Could you reproduce, word for word, everything below from the line containing "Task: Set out" down to the line containing "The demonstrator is", with both of those lines included and no others?
[[ Data in this exercise open ]]
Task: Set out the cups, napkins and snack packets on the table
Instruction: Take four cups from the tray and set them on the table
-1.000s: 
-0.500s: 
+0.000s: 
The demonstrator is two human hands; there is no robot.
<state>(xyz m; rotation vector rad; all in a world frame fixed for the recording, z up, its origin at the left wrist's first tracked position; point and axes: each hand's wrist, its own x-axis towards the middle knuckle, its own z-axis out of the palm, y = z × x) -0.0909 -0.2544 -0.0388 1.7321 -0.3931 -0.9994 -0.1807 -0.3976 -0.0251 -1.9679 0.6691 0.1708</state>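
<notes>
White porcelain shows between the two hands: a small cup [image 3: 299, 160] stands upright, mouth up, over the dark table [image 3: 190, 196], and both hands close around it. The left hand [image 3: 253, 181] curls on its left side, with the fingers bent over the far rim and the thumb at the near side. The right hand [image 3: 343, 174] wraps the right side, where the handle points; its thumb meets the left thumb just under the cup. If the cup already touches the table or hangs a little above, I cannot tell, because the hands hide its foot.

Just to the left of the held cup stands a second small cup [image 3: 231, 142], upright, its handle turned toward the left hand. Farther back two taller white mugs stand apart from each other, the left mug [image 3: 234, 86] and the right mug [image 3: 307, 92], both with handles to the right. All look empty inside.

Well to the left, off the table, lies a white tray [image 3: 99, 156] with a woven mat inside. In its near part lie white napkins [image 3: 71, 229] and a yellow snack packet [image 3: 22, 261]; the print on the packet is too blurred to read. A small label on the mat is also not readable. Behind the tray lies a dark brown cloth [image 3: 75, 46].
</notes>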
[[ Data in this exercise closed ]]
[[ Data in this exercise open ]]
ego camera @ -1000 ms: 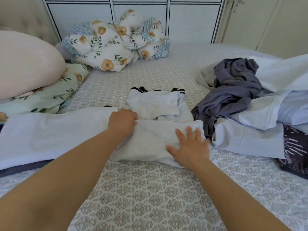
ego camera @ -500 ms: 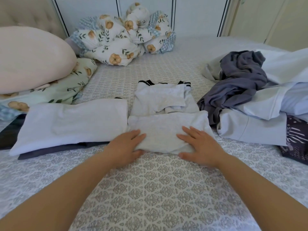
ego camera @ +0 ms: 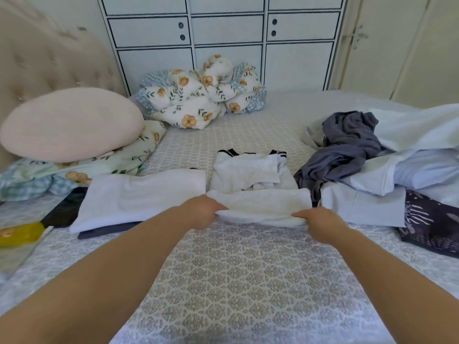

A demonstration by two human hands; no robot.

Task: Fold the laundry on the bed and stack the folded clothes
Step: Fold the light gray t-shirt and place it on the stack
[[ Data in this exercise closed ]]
▸ Response:
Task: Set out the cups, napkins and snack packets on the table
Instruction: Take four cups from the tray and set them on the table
-1.000s: 
-0.500s: 
+0.000s: 
The demonstrator is two human hands; there is no robot.

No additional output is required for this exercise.